ESA Satellite Breaks Up After Launch

Blow To European And Russian Space Programs

A European Space Agency (ESA) designed to collect data on polar ice caps broke up in flight Saturday after the booster system on the converted Russian ballistic missile launch vehicle failed to ignite properly.

"The booster unit did not switch on and it resulted in the failure of the satellite to reach orbit," said Russian Federal Space Agency spokesman Vyacheslav Davidenko to the Associated Press. "The remnants of the satellite have fallen into the northern Arctic Ocean."

Debris from the CryoSat satellite fell into the ocean, said Davidenko.

The loss of CryoSat is a crippling blow to the ESA, which had hoped to use the satellite in a three-year mapping project of polar sea ice in an effort to determine the impact of global warming.

The incident also mars the reputation of the Russian space agency, which has aggressively tried to move into the commercial satellite launch business. 

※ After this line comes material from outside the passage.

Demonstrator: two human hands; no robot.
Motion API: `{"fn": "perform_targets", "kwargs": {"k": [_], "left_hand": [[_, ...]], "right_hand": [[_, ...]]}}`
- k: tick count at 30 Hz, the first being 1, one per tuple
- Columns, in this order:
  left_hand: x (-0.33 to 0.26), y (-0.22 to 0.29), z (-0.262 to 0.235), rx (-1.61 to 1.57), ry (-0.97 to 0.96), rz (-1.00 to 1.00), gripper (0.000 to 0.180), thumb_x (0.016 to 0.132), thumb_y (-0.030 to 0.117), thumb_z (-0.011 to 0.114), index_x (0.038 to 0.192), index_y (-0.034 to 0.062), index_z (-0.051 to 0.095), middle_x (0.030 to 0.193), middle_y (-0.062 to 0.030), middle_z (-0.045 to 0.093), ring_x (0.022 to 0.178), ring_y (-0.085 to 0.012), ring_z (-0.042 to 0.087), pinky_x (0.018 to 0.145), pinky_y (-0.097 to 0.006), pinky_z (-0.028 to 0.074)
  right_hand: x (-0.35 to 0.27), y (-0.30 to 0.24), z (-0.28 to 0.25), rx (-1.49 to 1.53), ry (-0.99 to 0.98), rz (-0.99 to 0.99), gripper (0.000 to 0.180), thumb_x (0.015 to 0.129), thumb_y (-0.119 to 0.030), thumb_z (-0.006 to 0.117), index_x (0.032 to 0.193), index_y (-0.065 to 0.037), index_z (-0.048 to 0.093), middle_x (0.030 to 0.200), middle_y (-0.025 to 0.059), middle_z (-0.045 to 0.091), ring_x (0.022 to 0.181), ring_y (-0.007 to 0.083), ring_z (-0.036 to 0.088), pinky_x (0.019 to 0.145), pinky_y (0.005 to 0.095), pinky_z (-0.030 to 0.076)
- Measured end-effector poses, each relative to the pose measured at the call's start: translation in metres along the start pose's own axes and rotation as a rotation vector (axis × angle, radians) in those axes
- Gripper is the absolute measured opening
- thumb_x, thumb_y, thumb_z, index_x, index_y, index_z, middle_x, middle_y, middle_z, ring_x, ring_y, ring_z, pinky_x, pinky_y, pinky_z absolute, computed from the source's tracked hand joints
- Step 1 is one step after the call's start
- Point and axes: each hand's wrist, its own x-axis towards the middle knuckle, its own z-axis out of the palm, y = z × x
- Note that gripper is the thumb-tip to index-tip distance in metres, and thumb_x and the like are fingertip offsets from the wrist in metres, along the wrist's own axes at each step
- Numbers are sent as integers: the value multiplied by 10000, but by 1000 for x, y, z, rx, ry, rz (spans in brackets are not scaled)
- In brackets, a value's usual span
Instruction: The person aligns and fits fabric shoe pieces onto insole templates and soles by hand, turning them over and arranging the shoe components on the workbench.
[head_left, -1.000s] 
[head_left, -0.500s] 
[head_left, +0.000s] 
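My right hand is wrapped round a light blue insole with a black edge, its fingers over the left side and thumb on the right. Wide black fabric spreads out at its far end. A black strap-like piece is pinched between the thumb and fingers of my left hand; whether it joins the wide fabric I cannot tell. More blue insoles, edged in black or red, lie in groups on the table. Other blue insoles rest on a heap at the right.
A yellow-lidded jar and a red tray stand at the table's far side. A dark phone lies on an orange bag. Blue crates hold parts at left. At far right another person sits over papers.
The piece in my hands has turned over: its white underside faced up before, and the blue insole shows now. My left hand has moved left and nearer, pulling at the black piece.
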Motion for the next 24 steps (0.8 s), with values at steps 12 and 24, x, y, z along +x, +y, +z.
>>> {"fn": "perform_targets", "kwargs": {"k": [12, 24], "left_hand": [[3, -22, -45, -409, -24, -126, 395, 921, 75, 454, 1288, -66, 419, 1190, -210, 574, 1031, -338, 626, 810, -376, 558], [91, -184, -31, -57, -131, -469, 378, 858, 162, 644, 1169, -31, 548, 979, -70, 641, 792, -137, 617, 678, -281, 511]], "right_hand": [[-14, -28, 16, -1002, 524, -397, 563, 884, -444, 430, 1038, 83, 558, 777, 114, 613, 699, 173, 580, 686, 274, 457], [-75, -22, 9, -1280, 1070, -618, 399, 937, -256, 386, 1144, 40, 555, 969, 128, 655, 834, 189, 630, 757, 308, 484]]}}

"According to preliminary information, it was not a failure of the Space Forces, but the malfunction of the apparatus, which failed in bringing the satellite to orbit," Davidenko said. He added the head of the Khrunichev production company which manufactured the booster had apologized to ESA officials for the failure.

Engineers lost contact with the rocket and satellite two hours after it lifted off from Russia's northern Plesetsk launch facility, according to ESA spokesman Franco Bonacina. It was too have reached orbit about 1 1/2 hours after launch.

"We're trying to figure out exactly what happened," Bonacina said.